Empty shelves spotted in the female hygiene sections in stores across the country are serving as the latest sign of a worsening supply chain crisis, as the country still reels from a baby formula shortage.
Last week, Procter & Gamble, which manufactures products such as Tampax tampons and Always pads, and comprises about half of the menstrual care market, admitted that consumers might currently be unable to find the products they typically purchase.
“The Tampax team is producing tampons 24/7 to meet the increased demand for our products,” it said in a statement, according to NBC News. “We are working with our retail partners to maximize availability, which has significantly increased over the last several months.”
While the manufacturer said the situation should be “temporary,” many Americans are expressing their frustrations across social media, with some deeming this President Biden’s latest “War on Women.” And the scarcity is more severe in three states, particularly: Alaska, Hawaii and West Virginia.
According to Bloomberg, the in-stock rates in those three states “were below 90% in the week ended June 12, right around the mark where consumers start noticing empty shelves and can have trouble finding their preferred products, according to IRI.” The report continued:
Edgewell, the company behind brands like Playtex and o.b., cited disruptions caused by surges of the Covid-19 omicron variant as the cause for diminished inventory. It said it was operating manufacturing facilities around the clock to build back output.
Manufacturers have struggled to keep up with demand for a wide range of goods throughout the pandemic as they coped with raw material, labor, packaging and transportation challenges. An in-stock rate in the 90s is “pretty good” for any product category these days, said KK Davey, client engagement president at IRI. Some companies have rationalized their assortments since 2020, which could make it trickier to find a preferred brand or item.

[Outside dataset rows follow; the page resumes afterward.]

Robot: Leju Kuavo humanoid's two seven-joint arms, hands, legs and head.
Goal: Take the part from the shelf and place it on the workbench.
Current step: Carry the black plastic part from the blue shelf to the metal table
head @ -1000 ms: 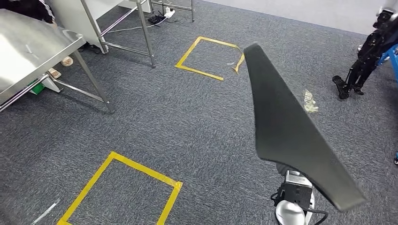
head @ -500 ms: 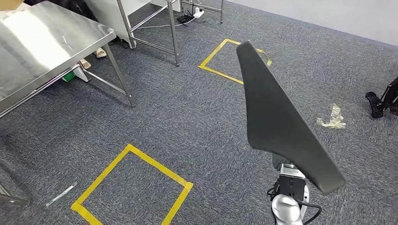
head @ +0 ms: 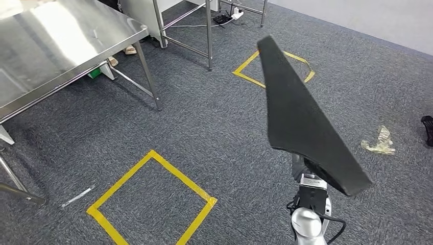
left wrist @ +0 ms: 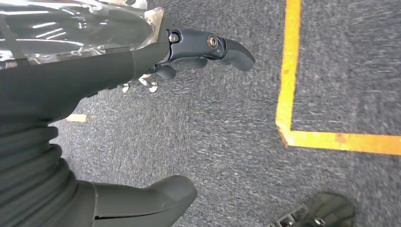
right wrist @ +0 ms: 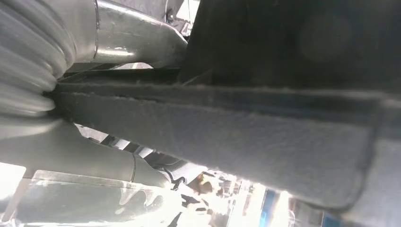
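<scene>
We carry the part [head: 301, 122] in the right hand [head: 302, 172], whose fingers are pressed around its lower edge; in the head view the hand sits at the lower right of the frame, largely hidden beneath the part. The part rises from that grasp as a long blade toward the upper centre of the frame, clear of the floor and well apart from the bench [head: 61, 46] at the upper left.

We judge the step in hand to be transport toward the bench. To do it well:

- We hold the grasp firm. The part is long and held near one end, so we expect it to lever against the fingers if swung quickly.
- We turn slowly and keep the raised tip clear of the bench legs [head: 148, 76].
- We lower the part flat onto the bench top before we release.

The left hand [left wrist: 189, 52] hangs over the carpet [head: 204, 127] with its fingers spread, holding nothing.

Materials and shapes: the part is a dark, matt, tapering panel, narrow at the tip and broad near the grasp; the right wrist view shows a felt-like, fibrous face on it [right wrist: 227, 132]. The bench top is bright, smooth sheet metal on thin metal legs. The carpet is grey and short-piled, marked with yellow tape squares [head: 153, 199]. A crumpled clear scrap [head: 380, 141] lies at the right.
</scene>
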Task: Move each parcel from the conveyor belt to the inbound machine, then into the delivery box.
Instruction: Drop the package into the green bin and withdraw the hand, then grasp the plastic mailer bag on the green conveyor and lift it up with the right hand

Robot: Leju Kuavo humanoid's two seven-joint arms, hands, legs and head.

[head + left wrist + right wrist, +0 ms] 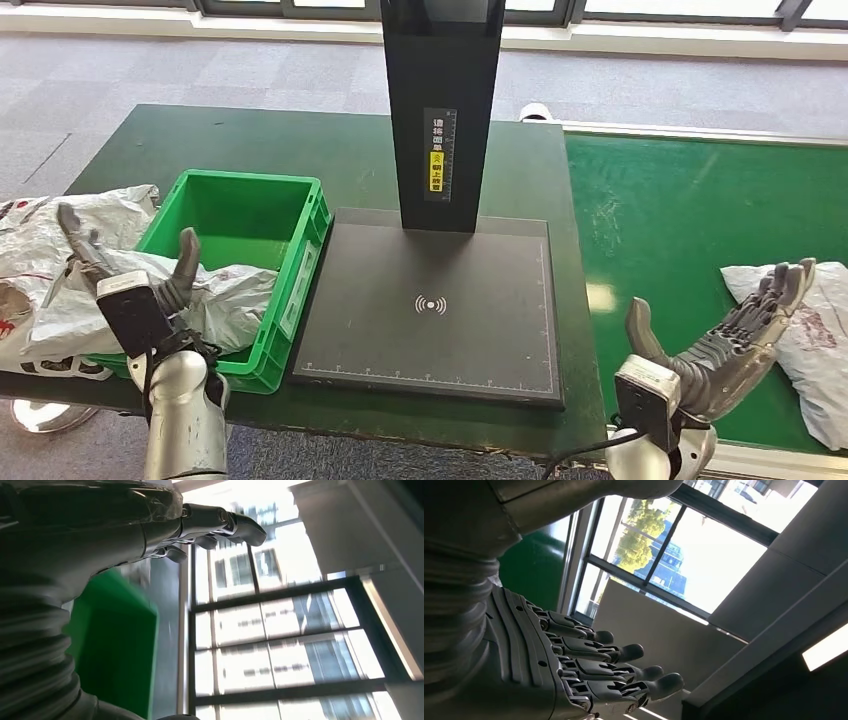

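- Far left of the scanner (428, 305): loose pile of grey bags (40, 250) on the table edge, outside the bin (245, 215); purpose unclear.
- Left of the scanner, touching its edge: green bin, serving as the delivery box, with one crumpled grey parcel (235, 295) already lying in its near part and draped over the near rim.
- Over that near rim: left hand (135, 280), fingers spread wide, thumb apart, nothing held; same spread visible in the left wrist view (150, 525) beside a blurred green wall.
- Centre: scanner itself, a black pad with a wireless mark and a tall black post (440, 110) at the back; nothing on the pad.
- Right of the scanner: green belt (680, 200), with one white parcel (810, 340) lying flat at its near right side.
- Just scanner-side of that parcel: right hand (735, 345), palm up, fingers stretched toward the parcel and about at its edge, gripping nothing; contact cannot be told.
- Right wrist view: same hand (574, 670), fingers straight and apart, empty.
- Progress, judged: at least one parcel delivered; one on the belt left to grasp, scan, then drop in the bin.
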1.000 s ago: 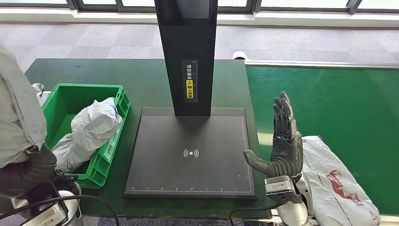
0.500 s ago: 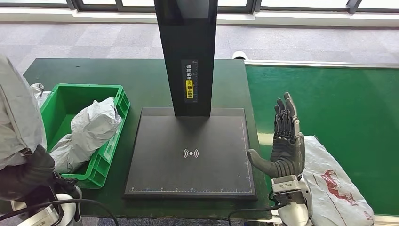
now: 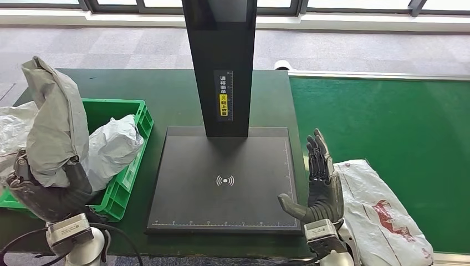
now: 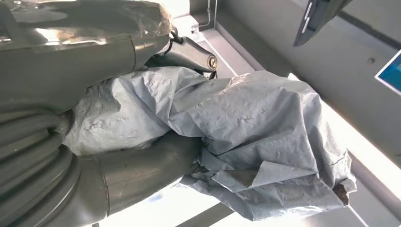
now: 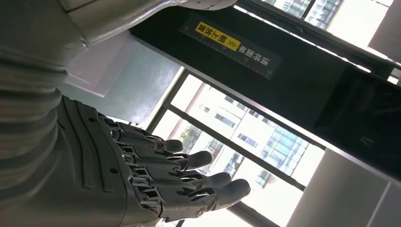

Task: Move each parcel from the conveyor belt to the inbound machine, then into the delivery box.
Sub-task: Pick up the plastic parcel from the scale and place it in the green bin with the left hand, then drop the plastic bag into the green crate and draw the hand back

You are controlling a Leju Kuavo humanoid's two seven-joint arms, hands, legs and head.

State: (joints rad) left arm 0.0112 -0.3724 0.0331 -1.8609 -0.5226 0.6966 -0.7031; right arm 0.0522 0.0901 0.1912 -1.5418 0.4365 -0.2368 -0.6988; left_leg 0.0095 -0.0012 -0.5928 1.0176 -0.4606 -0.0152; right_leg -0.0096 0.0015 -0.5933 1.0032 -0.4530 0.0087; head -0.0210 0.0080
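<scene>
While the left hand (image 3: 52, 191) clasped a crumpled grey parcel (image 3: 55, 124) and held it upright above the near end of the green delivery box (image 3: 119, 191), the step in hand looked to be the drop into that box. A second grey parcel (image 3: 113, 147) already lay inside, leaning on the box's wall toward the inbound machine (image 3: 221, 183), so the held one would do best released over the bare part of the box rather than on top of its neighbour, where it could slide over the rim. The left wrist view showed the thumb and fingers wrapped round the bag's wrinkled film (image 4: 246, 137); the grip looked soft, and opening the fingers low over the box would keep the bag from tumbling. The right hand (image 3: 320, 185) stood empty with fingers spread, edge-on between the machine's plate and a white parcel (image 3: 377, 213) on the conveyor belt (image 3: 399, 122), just beside that parcel and well placed to take it next
</scene>
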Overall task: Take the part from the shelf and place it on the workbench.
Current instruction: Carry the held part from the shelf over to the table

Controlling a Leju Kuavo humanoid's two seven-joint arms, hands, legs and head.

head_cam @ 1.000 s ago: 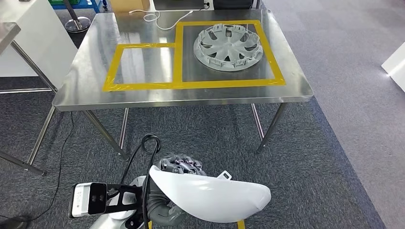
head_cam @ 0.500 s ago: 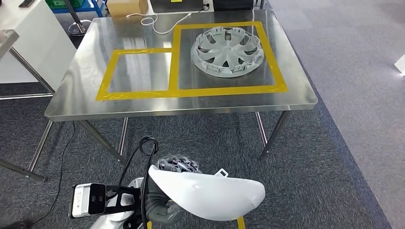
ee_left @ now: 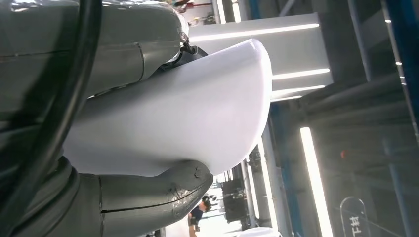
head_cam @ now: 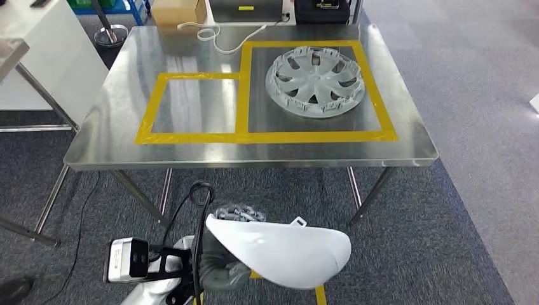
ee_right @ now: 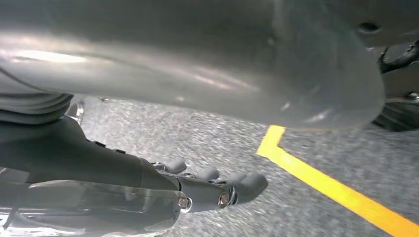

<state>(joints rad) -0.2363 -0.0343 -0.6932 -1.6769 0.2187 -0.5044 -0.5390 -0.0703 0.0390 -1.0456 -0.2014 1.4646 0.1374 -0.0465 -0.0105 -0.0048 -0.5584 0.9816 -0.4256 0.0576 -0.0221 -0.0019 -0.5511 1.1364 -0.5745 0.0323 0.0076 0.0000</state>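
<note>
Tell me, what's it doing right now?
Left hand holds white part, short of table. Right hand under part. Hubcap fills large square.

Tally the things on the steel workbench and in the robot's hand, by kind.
Grey plastic wheel covers: 1
White curved shell parts, held by the left hand: 1
White cables: 1
Yellow tape rectangles: 2
Total: 5

Objects around the wheel cover.
White cable behind-left of it; cardboard box beyond the cable.
</note>
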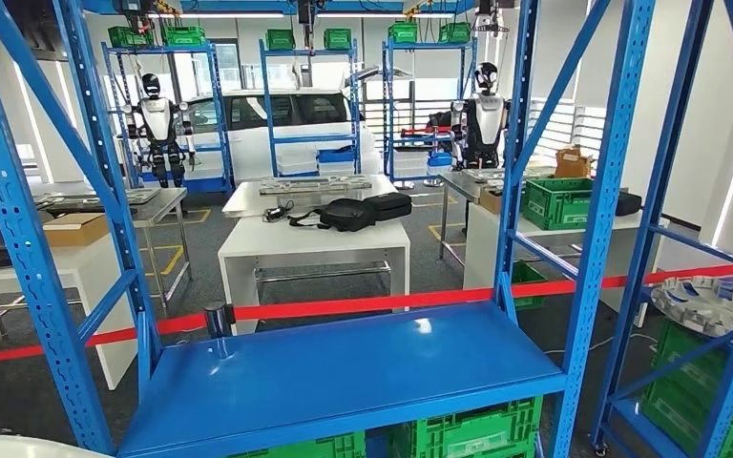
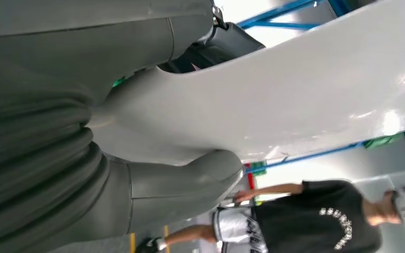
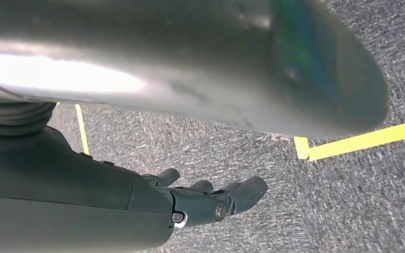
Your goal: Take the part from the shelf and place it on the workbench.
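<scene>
In the left wrist view a large glossy white part (image 2: 306,89) runs across the picture. My left hand (image 2: 111,158) holds it, the thick grey thumb (image 2: 195,176) pressed against its curved surface. A white edge of the part (image 1: 10,447) shows at the bottom left corner of the head view. In the right wrist view my right hand (image 3: 211,200) hangs over grey carpet with dark fingers stretched out and nothing between them. A shiny grey curved surface (image 3: 200,63) passes close beside it without touching the fingers. Straight ahead stands the blue shelf (image 1: 344,372), its board bare.
Blue rack uprights (image 1: 601,229) frame the shelf, with green crates (image 1: 477,429) below. A round silvery part (image 1: 711,301) lies on the right-hand rack. Red tape (image 1: 363,305) runs behind; white workbenches (image 1: 315,243) stand beyond. A person in a black shirt (image 2: 316,221) stands near.
</scene>
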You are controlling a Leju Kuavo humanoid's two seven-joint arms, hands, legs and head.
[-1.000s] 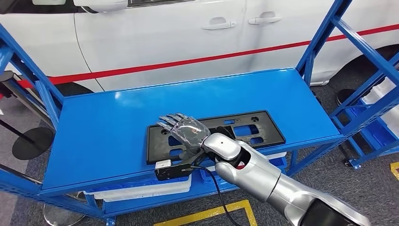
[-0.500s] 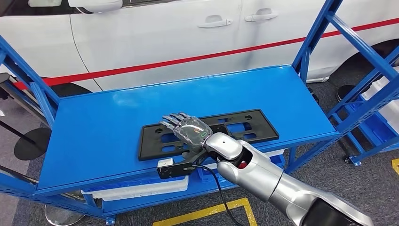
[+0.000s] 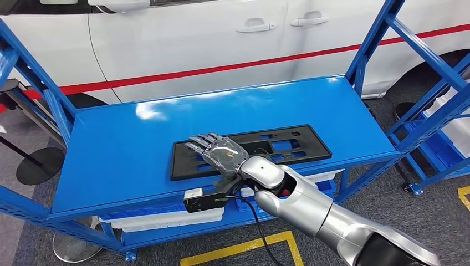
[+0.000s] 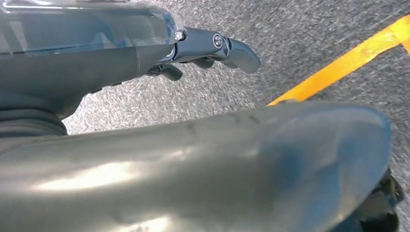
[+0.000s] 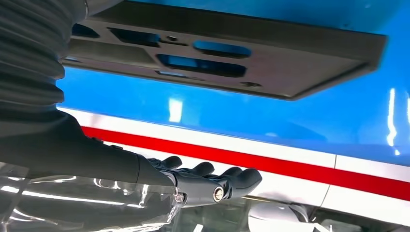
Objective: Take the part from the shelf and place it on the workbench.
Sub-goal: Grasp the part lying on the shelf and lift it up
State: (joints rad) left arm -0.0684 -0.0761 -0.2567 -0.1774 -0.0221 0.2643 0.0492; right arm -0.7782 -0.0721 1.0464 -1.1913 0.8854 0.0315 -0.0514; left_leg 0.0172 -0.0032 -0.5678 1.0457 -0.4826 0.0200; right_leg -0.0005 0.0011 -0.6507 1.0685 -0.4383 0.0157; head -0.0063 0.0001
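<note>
I see the black plastic frame part (image 3: 252, 151) lying flat on the blue shelf (image 3: 138, 149), its long axis running along the shelf's length, near the front edge. My right robot hand (image 3: 217, 152) hovers over its left end, fingers straight and spread, hiding that portion. My left robot hand (image 4: 212, 48) hangs over grey carpet, fingers loosely extended, holding nothing.

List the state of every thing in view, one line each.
black plastic part: lying flat on the shelf, near its front edge.
right hand: fingers straight, over the part's left end; contact unclear.
left hand: hanging over the grey floor, holding nothing.
blue shelf: top deck carries the part.
white car: parked behind the shelf, doors closed.
</note>
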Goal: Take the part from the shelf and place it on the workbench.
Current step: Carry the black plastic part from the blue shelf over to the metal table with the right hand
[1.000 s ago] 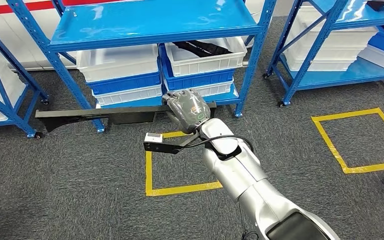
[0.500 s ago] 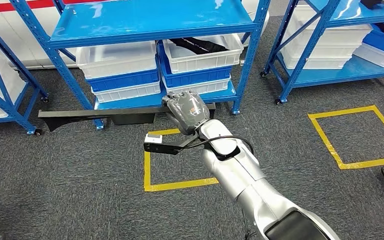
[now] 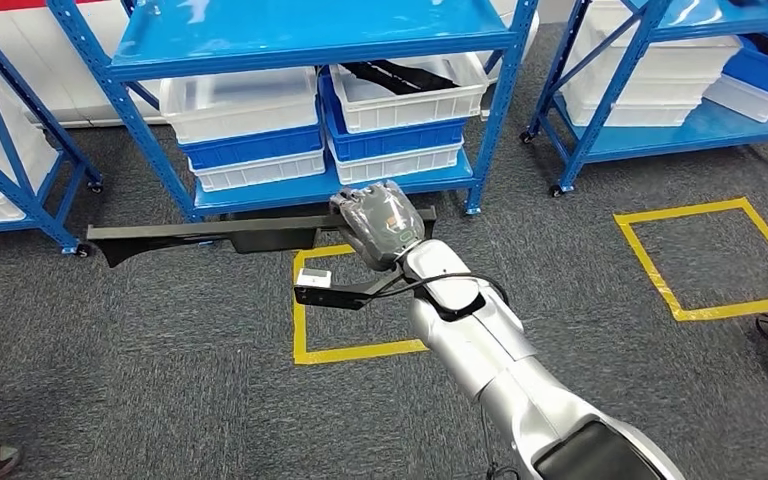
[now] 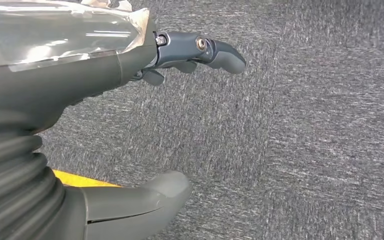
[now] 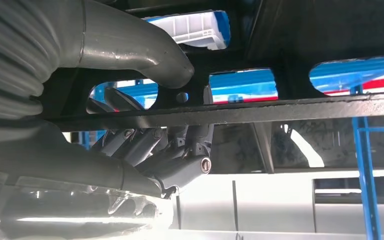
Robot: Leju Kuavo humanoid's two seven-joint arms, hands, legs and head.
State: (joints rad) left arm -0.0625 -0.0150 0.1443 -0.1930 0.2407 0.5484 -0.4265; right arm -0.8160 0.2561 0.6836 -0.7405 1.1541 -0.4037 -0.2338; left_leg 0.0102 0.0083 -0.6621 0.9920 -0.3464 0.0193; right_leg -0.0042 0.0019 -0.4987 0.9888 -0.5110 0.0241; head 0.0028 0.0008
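The part (image 3: 210, 235) is a long, thin black bar, likely a moulded plastic or composite trim piece with slotted cut-outs along its length, and it hangs level in the air in front of the blue shelf (image 3: 310, 40), low above the grey carpet, clear of the rack's bottom tier. The right hand (image 3: 380, 222) grips it near one end, so nearly all of its length sticks out sideways from the hand, across the shelf's front towards the rack's far upright. It looks stiff and fairly light — it shows no visible droop along that long overhang — but held so far off-centre it will lever hard against the fingers and could swing or twist in a turn; a hold nearer the middle would balance it better, though the present grip seems to serve. In the right wrist view the thick thumb (image 5: 145, 47) lies over one face of the bar and the darker fingers (image 5: 150, 145) curl under the other, clamped on the part's edge (image 5: 280, 112). The right arm reaches forward from the body with the elbow bent, the back of the hand facing up. The left hand (image 4: 130, 70) hangs over the carpet holding nothing, fingers apart, beside a strip of the yellow floor tape (image 3: 298, 320) that marks a square just in front of the shelf.
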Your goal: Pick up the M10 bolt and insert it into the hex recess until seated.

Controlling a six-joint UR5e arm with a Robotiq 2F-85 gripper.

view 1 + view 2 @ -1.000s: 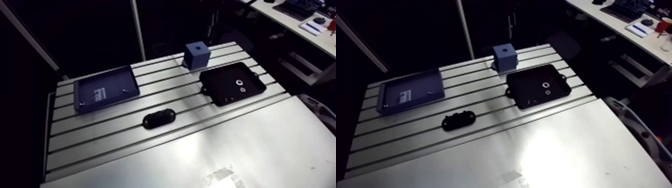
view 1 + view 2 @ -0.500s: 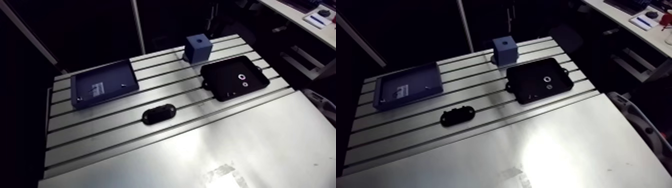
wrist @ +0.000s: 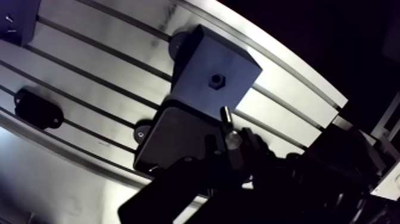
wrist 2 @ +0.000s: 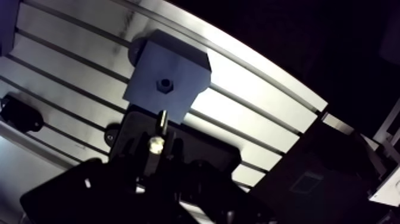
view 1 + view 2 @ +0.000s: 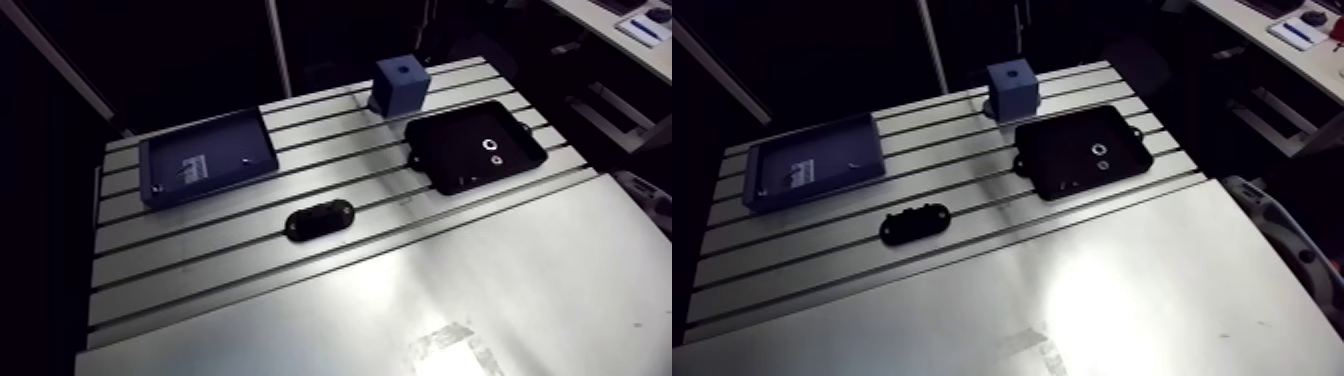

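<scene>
In the wrist view my gripper (image 3: pixel 230 140) holds the M10 bolt (image 3: pixel 226 117) between its dark fingers, with the shaft pointing out past the tips. The bolt hangs over the black tray (image 3: pixel 169 134), just short of the blue cube (image 3: pixel 208 65). The cube's top face carries the hex recess (image 3: pixel 216 79), which is dark and has nothing in it. In the arm view the blue cube (image 5: pixel 402 82) stands at the back of the slotted table (image 5: pixel 400 290), behind the black tray (image 5: pixel 450 150). The gripper does not show in the arm view.
Two small washers (image 5: pixel 493 149) lie in the black tray. A shallow blue tray (image 5: pixel 225 150) sits at the back left. A black oval part (image 5: pixel 319 220) lies on the slots mid-table. The table's front half is smooth plate.
The arm view has shifted a little with the camera. The cube, trays and oval part keep their places on the table.
</scene>
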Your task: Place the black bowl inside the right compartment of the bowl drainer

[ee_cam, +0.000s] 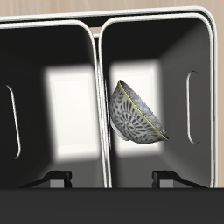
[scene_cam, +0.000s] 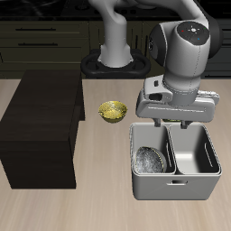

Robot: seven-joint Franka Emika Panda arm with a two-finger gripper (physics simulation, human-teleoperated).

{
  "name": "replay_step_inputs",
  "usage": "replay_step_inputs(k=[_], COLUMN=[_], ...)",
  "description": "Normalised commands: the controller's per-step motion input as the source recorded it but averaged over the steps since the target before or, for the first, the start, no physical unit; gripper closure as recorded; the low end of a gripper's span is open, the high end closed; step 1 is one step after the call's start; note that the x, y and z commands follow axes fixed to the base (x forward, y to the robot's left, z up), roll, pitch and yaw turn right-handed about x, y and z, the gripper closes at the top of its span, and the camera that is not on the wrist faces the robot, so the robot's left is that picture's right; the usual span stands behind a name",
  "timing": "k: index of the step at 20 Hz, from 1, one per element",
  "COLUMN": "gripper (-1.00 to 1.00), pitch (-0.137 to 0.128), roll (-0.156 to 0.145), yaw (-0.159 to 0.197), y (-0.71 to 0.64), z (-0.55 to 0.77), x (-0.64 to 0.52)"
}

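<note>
The gripper's (scene_cam: 171, 122) fingers are hidden behind its own body in the exterior view and cut to dark tips in the wrist view, so their spacing is unclear, while the drainer's (ee_cam: 98, 31) outer walls run past the frame.

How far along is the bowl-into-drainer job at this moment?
Done, by the look of it: the black bowl lies inside the bowl drainer, tilted on its edge, in the well nearer the dark cabinet. In hand: nothing; the gripper hangs open above the drainer, clear of the bowl. Left: at most lifting the arm away, and confirming that this well counts as the right compartment.
</note>
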Motion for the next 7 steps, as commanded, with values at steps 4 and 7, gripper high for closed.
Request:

The supply chain issue on menstrual products coincides with Americans grappling with 41-year high inflation, as it soared to 8.6 percent in May, defying expert predictions, as it was thought to go down to 8.2 percent.
What is more, the prices of basic goods have gone up far beyond the 8.6 inflation rate, as several political figures have pointed out in recent weeks. Sen. Rick Scott (R-FL), for example, cited the Producer Price Index (PPI) release from the Bureau of Labor Statistics (BLS) this week, explaining that the price of basic goods such as eggs have gone up 184.6 percent over the year. Menstrual products are no different, as the average price for tampons alone rose 9.8 percent.